Fiona was at the hospital—in the background, that machine was steadily beeping away—and even her “Hello?” sounded exhausted to breaking point.

 

Richie said, “Ms. Rafferty, it’s Detective Curran. Have you got a minute?”

 

A second’s silence. “Hang on,” Fiona said. Muffled, through a hand over the phone: “I’ve got to take this. I’ll only be outside, OK? Call me if you want me.” The click of a door, and the beeping vanished. “Hello?”

 

Richie said, “Sorry to take you away from your sister. How’s she getting on?”

 

A moment’s silence. “Not great.
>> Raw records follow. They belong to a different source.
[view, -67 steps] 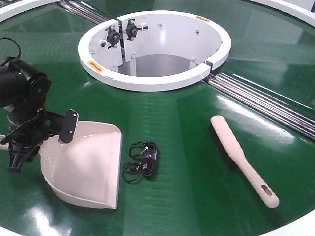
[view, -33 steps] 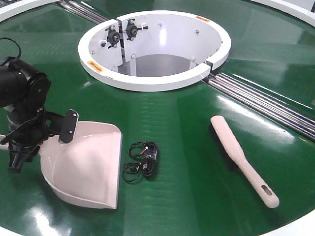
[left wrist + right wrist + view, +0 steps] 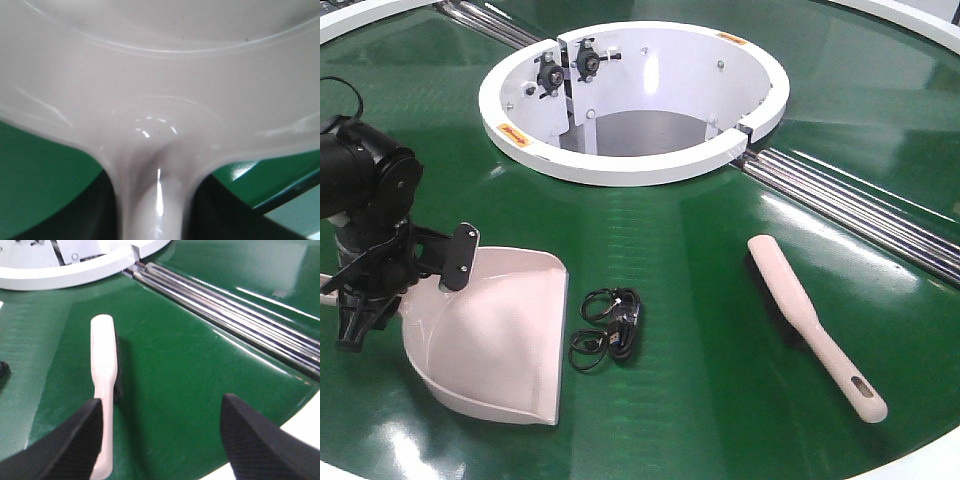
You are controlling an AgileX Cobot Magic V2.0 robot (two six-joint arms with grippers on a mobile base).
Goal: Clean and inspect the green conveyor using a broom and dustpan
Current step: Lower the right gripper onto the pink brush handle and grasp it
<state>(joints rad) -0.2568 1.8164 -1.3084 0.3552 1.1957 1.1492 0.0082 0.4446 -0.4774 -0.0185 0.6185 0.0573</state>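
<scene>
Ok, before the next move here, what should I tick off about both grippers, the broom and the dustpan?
1. Is the left gripper at the handle end of the dustpan: ok.
2. Is that grip closed: cannot tell, the wrist view shows only the dustpan's neck.
3. Is the right gripper open: ok.
4. Is the broom centred in it: not ok, the handle lies beside one finger.
5. Is the black cable bundle by the dustpan's mouth on the green conveyor: ok.
</scene>
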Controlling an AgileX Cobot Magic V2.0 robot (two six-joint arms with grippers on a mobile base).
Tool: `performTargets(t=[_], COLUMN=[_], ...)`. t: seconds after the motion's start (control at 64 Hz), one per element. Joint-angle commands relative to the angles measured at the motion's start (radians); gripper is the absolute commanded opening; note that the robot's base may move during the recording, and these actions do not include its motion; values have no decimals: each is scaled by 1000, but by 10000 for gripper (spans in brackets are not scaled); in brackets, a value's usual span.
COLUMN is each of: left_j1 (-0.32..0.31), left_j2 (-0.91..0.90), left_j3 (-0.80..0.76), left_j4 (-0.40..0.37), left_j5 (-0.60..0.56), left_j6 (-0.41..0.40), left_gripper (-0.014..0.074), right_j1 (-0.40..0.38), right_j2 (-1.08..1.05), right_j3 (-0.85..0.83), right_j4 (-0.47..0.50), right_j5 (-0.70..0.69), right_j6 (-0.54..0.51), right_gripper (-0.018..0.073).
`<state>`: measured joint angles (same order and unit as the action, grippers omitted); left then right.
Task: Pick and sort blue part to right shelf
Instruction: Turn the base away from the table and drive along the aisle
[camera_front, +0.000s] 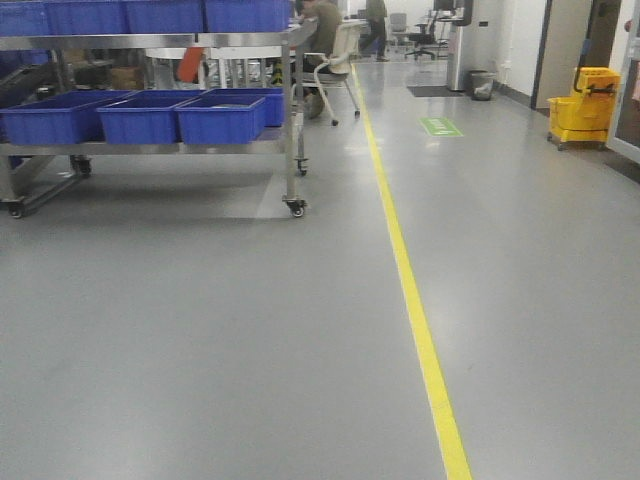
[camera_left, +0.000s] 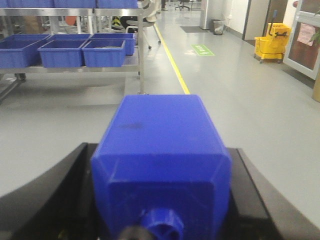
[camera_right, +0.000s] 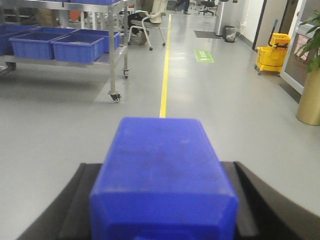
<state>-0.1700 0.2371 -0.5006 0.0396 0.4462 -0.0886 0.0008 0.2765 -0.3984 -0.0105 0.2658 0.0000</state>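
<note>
In the right wrist view the blue part (camera_right: 162, 165), a long matte-blue rectangular block, fills the middle. My right gripper (camera_right: 160, 165) is shut on it, a black finger (camera_right: 75, 200) on either side. Its cap end is cut off by the bottom edge. In the left wrist view my left gripper (camera_left: 160, 147) is shut on another blue block (camera_left: 160, 145) with sloped shoulders and a small round knob (camera_left: 162, 223). Both are held above the grey floor. Neither gripper shows in the front view. I cannot tell which rack is the right shelf.
A steel wheeled rack (camera_front: 290, 150) with several blue bins (camera_front: 220, 118) stands front left. A yellow floor line (camera_front: 415, 310) runs ahead. A seated person (camera_front: 322, 35) is behind the rack. A yellow mop bucket (camera_front: 583, 105) is far right. A gold planter (camera_right: 310, 100) is on the right.
</note>
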Motion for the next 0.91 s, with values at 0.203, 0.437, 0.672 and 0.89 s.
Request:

Same as yesterday. That’s when you talked to her, right? Before we were even allowed in.”

 

There was an edge to Fiona’s voice. Richie said, calmly, “For a few minutes, yeah, we did. We didn’t want to tire her out too much.”

 

“Are you going to come back and keep asking her questions? Because don’t. She hasn’t got anything to tell you. She doesn’t remember anything. Mostly she can’t even talk. She just cries. All of us just cry.” Fiona’s voice was shaking. “Can you just . . . leave her alone? Please?”